WHAT NEEDS TO BE DONE:
Every line below that holds the string "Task" should be copied.
====== EXERCISE INPUTS ======
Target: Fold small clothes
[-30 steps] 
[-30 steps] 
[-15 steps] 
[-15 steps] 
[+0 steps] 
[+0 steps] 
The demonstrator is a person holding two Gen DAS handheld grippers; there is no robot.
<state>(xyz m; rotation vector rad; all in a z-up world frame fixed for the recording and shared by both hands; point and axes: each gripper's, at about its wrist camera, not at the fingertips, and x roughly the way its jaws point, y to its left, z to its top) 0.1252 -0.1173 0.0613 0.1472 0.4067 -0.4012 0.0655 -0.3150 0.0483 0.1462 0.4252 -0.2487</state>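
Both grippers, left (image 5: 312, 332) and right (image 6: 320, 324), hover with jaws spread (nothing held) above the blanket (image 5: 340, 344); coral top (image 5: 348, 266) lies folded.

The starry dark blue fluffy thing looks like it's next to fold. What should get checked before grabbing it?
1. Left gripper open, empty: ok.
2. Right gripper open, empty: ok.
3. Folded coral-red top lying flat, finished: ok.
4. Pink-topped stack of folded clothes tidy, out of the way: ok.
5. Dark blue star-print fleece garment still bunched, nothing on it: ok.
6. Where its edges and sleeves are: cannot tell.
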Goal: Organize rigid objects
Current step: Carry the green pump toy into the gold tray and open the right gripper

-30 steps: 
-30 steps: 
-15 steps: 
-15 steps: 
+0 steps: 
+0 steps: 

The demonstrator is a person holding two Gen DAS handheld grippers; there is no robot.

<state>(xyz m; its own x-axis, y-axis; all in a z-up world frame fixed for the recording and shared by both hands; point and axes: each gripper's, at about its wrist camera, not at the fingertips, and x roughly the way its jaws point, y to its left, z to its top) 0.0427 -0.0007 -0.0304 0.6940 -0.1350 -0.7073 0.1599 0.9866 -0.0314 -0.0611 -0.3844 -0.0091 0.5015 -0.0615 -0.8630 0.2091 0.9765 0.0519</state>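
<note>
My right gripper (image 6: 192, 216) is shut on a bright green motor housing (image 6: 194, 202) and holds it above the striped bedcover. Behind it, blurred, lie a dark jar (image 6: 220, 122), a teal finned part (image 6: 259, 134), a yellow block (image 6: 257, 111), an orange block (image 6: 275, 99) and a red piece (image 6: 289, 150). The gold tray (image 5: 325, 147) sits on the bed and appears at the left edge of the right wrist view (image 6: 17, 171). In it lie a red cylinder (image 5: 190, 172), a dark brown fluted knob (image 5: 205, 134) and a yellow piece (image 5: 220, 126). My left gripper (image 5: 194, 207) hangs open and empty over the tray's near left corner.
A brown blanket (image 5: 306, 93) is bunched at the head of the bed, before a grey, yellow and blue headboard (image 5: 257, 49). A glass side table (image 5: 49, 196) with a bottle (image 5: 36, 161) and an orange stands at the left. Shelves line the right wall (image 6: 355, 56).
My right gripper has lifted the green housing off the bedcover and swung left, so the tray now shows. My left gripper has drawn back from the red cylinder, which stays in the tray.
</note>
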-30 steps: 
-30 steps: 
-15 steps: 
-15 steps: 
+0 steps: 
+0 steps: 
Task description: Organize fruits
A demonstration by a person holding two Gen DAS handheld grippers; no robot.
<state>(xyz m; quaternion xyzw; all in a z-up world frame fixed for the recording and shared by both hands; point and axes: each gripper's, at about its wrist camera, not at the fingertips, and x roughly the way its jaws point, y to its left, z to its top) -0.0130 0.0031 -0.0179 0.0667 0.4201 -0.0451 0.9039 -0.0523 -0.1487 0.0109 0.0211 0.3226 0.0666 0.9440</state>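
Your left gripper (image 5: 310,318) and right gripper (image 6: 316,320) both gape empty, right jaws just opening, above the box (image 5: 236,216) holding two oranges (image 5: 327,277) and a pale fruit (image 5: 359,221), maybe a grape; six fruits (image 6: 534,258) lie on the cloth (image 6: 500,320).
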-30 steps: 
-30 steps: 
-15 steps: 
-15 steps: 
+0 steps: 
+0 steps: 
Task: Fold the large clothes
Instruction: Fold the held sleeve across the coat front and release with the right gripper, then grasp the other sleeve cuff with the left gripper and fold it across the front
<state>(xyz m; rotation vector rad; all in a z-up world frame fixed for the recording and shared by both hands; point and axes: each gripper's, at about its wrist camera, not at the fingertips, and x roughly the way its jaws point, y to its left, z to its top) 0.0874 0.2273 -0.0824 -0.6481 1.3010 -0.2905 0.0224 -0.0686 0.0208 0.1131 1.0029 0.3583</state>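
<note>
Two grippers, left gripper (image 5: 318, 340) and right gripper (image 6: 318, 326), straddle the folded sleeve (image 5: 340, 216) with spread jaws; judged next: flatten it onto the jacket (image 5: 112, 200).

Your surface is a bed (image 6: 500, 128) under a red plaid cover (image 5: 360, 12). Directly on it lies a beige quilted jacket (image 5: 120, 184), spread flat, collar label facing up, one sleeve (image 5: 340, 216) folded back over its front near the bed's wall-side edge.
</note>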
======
YOUR SOLUTION:
Task description: Organize fruits
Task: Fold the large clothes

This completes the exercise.